Police spokeswoman Thalia Luckel said the US manufacturer, which has a plant in the Netherlands, had informed them of its findings.
"We do not dispute the results," she said in a statement adding that as a consequence "prosecutors indicate there will be no criminal probe".
"The police will not investigate any further circumstances surrounding the accident," Luckel added.
Tesla Netherlands in an earlier statement told AFP its findings were based on the car's logs which showed that "the auto-pilot had not been activated at any point".
It added the log also showed "the car was driving at 155 kilometres (96 miles) per hour" which was consistent with the heavy damage to the vehicle.
It is the second fatal crash involving a Tesla electric car, after a driver was killed in May in Florida while driving on auto-pilot.
Dutch media reported the man killed on Wednesday was 53, from the town of Hilversum. The Dutch news agency ANP said it took fire officers several hours to recover his body as they feared being electrocuted.
Tesla, founded by pioneer Elon Musk, has been seeking to revolutionise the electric car market, initially with high-end luxury vehicles but more recently bringing prices down nearer to a more mainstream market.
Tesla is also probing an incident in France in August when a Model S sedan caught fire during a test drive in the southwestern town of Bayonne.

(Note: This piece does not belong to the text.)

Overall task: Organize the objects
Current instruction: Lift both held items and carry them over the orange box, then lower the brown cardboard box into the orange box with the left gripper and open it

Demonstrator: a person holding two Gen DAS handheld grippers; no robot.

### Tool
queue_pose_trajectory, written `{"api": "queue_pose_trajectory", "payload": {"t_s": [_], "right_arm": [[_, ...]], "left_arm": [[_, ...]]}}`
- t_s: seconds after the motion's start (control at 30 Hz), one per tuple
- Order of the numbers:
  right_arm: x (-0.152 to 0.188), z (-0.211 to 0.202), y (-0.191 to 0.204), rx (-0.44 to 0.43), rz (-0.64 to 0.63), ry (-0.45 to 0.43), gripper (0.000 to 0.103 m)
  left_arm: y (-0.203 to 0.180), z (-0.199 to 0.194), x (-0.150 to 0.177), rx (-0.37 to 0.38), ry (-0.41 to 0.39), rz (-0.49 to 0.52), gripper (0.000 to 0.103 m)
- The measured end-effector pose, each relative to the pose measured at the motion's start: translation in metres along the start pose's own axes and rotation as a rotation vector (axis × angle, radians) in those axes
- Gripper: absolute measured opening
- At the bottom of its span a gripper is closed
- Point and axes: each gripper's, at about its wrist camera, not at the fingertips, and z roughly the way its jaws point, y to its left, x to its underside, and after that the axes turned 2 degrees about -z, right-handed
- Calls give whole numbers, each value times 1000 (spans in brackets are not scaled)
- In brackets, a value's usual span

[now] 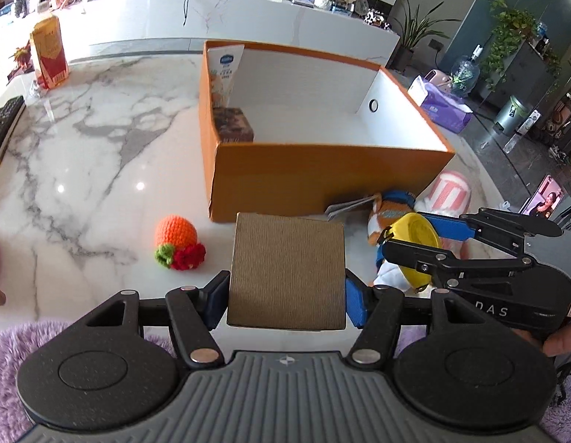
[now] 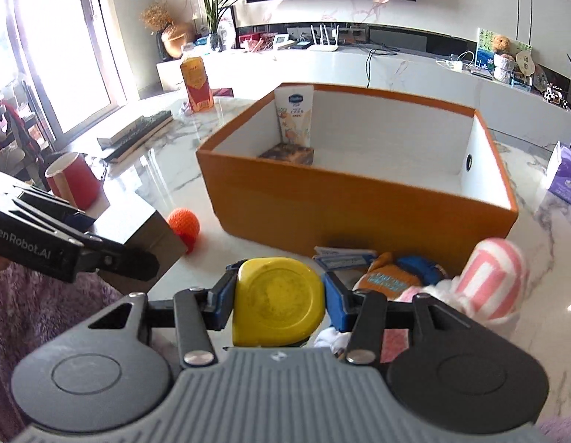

US federal regulators also recorded two fires involving the Model S, one each in the US states of Washington and Tennessee in 2013.
In both cases, the cars involved hit debris on the road that pierced the chassis and caused a battery fire.
Tesla has cautioned that the autopilot system, introduced last year, is not a fully autonomous system and drivers should be at the wheel and in control.
The system allows the vehicle to automatically change lanes, manage speed and brake to avoid a collision. The system may be overridden by the driver.